● **WORK REQUEST**: Search the entries for the word "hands" and pull out each line that has it.

● **PROVIDED ENTRIES**:
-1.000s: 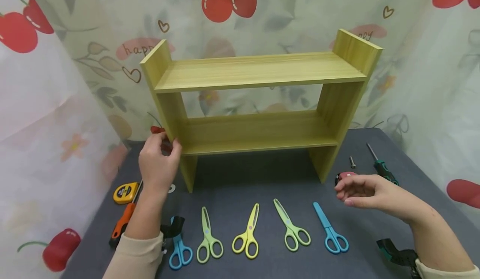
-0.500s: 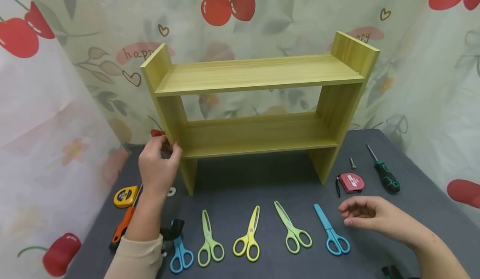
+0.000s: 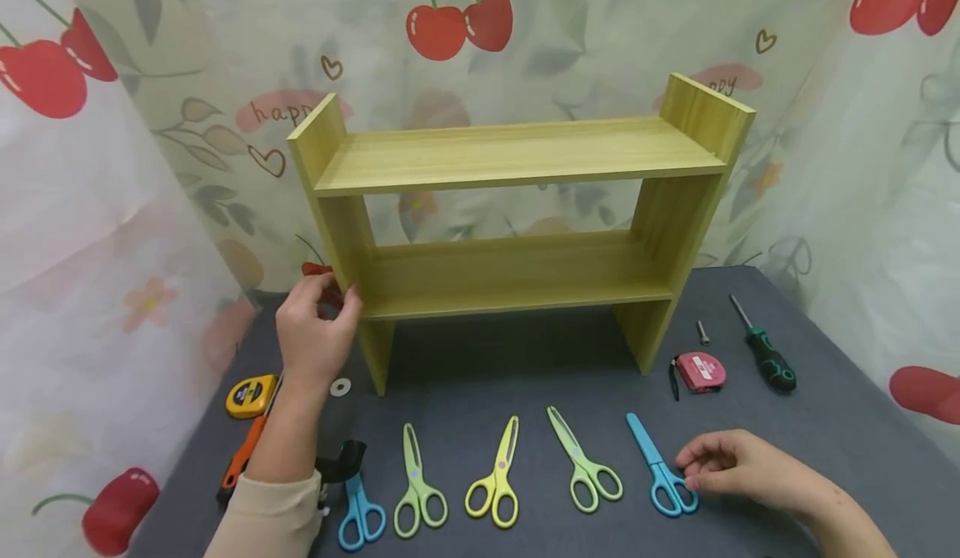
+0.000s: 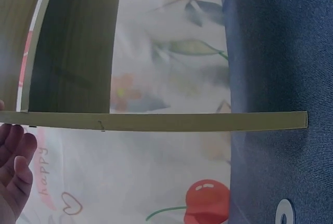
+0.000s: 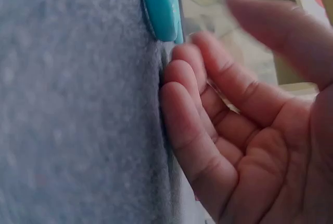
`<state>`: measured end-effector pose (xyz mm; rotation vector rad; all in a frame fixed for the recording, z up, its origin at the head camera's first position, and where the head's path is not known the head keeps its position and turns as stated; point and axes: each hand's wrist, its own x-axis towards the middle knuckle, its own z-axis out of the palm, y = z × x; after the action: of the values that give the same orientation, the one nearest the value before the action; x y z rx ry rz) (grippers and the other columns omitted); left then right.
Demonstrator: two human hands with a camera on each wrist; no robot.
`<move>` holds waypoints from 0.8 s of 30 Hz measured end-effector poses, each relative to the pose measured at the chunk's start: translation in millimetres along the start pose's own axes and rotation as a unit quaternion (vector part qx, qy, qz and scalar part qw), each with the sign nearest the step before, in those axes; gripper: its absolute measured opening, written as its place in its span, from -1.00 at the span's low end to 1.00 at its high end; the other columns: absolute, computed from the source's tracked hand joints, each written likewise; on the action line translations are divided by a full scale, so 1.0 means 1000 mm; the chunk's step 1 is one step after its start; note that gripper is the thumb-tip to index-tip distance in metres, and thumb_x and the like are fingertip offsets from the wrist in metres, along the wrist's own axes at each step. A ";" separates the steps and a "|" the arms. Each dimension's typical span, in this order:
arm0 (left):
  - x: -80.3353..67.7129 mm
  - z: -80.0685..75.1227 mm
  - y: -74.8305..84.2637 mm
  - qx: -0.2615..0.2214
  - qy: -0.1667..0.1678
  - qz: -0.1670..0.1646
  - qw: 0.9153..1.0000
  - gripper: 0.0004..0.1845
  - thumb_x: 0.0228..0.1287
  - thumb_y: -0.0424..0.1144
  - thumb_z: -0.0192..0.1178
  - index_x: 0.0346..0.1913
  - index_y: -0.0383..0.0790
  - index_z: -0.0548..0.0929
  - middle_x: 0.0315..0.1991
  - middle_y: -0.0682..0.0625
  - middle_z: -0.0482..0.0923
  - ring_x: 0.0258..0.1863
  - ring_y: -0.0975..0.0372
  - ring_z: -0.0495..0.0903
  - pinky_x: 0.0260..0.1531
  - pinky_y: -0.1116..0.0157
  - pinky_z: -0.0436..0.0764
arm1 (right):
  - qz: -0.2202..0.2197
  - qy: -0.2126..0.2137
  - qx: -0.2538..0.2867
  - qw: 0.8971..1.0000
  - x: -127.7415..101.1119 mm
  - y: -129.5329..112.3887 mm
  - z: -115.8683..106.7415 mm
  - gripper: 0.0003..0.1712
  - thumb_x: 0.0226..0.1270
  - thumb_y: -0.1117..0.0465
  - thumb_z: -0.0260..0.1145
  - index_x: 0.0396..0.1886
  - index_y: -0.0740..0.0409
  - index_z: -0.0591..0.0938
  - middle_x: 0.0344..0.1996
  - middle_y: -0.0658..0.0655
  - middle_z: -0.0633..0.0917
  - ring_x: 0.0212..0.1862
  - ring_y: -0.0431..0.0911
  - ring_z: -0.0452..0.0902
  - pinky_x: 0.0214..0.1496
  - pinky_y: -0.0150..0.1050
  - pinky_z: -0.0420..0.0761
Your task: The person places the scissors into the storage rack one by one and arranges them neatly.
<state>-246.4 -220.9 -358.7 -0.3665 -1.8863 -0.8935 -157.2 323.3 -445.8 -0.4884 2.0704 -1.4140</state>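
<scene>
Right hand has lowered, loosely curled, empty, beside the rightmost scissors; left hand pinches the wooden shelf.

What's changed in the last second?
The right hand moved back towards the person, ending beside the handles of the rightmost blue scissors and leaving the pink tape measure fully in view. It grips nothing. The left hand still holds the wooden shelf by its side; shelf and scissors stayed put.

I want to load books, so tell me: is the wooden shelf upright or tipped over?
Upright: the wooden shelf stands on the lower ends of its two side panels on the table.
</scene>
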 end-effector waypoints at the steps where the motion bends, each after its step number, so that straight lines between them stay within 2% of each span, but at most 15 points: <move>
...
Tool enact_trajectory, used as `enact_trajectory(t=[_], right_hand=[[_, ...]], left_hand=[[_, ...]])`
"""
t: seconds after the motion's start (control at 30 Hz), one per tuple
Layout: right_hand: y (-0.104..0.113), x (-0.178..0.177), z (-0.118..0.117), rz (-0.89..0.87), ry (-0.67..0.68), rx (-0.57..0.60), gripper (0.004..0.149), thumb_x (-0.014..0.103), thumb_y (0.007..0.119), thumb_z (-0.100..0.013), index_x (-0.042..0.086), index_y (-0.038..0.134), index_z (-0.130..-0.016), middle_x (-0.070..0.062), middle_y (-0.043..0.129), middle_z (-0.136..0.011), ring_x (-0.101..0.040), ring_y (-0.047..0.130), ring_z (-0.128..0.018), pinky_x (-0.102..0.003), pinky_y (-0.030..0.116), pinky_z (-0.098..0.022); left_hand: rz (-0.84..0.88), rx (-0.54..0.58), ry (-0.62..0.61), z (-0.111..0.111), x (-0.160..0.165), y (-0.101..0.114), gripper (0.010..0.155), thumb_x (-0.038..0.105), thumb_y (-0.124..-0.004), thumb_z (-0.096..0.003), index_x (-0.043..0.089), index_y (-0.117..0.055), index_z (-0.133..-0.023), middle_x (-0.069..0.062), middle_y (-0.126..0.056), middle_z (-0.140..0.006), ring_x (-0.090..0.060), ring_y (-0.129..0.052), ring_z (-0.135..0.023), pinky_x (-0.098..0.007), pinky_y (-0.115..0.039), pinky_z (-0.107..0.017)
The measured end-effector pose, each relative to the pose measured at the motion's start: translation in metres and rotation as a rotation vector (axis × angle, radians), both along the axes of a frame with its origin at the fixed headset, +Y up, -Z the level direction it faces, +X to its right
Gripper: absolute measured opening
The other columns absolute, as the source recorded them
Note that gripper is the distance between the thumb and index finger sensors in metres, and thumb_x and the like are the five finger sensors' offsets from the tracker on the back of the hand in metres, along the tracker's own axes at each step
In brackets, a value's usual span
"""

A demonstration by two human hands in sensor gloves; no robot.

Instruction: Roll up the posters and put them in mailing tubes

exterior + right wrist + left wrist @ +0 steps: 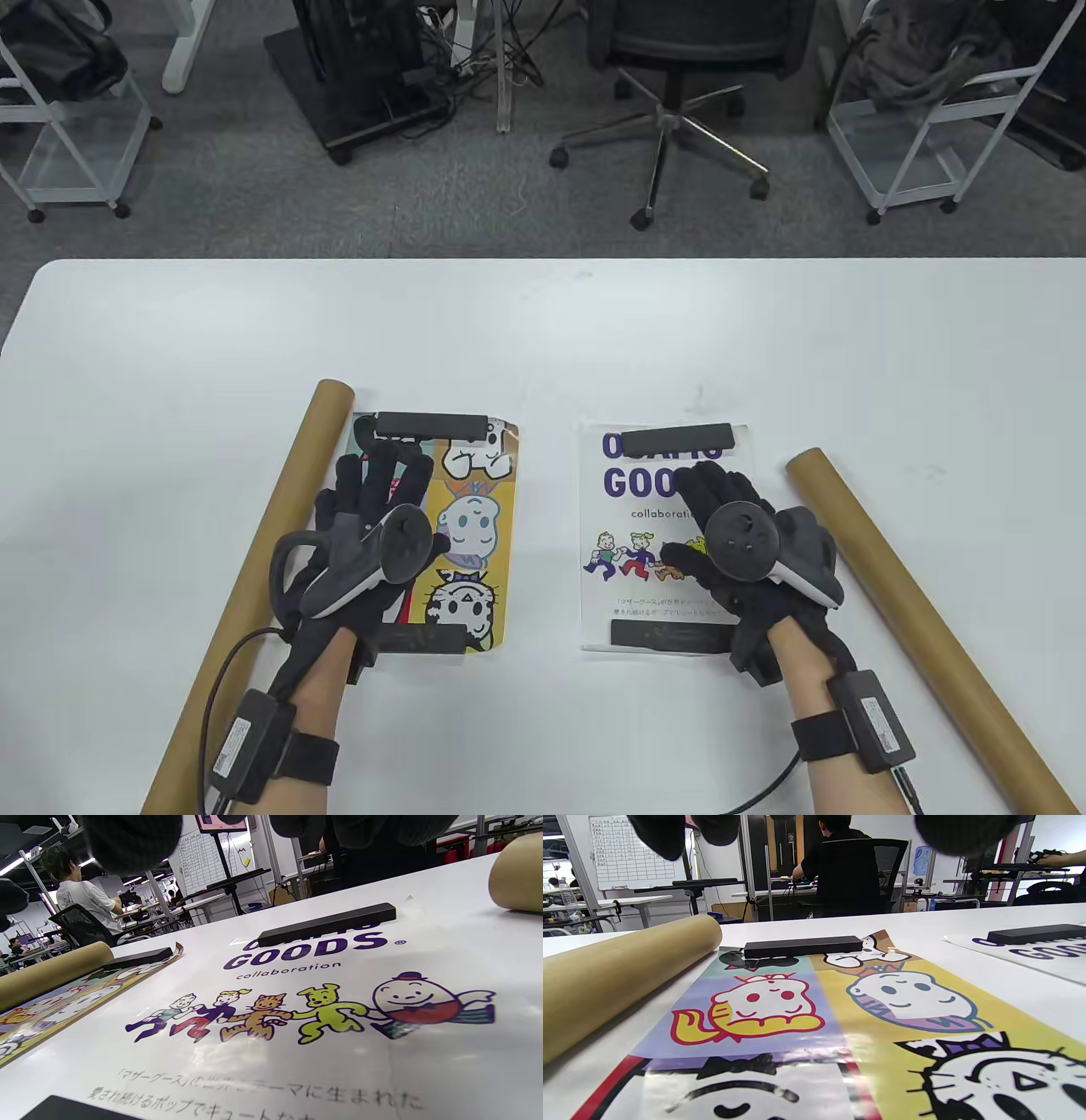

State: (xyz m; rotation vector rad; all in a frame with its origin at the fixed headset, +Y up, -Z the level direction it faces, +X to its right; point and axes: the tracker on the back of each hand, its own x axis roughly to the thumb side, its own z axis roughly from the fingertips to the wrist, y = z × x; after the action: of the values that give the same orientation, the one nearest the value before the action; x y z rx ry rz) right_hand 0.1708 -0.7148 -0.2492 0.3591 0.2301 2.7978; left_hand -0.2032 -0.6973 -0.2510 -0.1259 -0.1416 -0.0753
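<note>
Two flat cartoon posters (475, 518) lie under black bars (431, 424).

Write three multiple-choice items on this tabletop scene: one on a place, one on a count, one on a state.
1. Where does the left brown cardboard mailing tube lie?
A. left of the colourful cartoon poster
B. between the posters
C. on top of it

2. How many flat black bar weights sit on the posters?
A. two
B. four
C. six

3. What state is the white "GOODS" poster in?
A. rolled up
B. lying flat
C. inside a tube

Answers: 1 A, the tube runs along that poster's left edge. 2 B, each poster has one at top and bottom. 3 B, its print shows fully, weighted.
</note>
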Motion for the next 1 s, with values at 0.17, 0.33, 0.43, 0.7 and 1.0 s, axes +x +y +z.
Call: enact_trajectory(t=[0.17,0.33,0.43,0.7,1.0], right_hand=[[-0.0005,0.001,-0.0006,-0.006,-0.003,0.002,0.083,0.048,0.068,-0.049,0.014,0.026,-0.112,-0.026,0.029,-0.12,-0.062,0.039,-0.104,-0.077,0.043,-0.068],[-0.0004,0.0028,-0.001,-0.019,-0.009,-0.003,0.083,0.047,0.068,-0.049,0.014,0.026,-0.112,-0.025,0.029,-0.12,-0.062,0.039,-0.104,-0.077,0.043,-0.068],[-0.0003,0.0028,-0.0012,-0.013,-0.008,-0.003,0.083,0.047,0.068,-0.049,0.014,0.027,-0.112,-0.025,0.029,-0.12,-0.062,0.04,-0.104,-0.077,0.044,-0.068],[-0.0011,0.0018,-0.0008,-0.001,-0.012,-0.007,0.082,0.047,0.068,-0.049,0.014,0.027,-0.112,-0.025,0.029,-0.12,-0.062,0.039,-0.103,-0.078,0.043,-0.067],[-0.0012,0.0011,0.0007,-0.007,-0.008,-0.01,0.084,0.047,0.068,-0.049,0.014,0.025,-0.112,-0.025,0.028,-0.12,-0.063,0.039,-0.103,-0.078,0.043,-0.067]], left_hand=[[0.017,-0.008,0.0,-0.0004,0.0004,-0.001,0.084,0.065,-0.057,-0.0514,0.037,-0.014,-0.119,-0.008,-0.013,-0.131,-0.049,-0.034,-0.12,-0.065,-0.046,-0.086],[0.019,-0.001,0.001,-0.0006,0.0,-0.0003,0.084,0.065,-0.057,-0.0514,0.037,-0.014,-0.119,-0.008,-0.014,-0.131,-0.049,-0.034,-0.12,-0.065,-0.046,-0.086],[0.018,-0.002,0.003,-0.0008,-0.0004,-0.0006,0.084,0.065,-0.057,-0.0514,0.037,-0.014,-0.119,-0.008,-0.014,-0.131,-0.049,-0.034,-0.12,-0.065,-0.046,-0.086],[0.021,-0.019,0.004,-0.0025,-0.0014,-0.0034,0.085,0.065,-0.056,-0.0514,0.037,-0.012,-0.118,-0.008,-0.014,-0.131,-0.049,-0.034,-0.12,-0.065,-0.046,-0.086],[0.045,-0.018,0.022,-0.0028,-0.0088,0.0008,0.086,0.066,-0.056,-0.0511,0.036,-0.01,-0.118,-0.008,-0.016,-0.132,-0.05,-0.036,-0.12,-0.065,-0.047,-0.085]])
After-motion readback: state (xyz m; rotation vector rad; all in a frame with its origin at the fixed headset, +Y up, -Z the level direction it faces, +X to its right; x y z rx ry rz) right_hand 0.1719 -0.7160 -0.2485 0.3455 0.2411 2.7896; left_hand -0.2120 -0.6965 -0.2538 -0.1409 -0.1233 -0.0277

● **WRITTEN SOLUTION**:
Demonstrator: two human hands with a camera on each wrist; no robot.
A demonstration by two human hands in sensor gloves; no robot.

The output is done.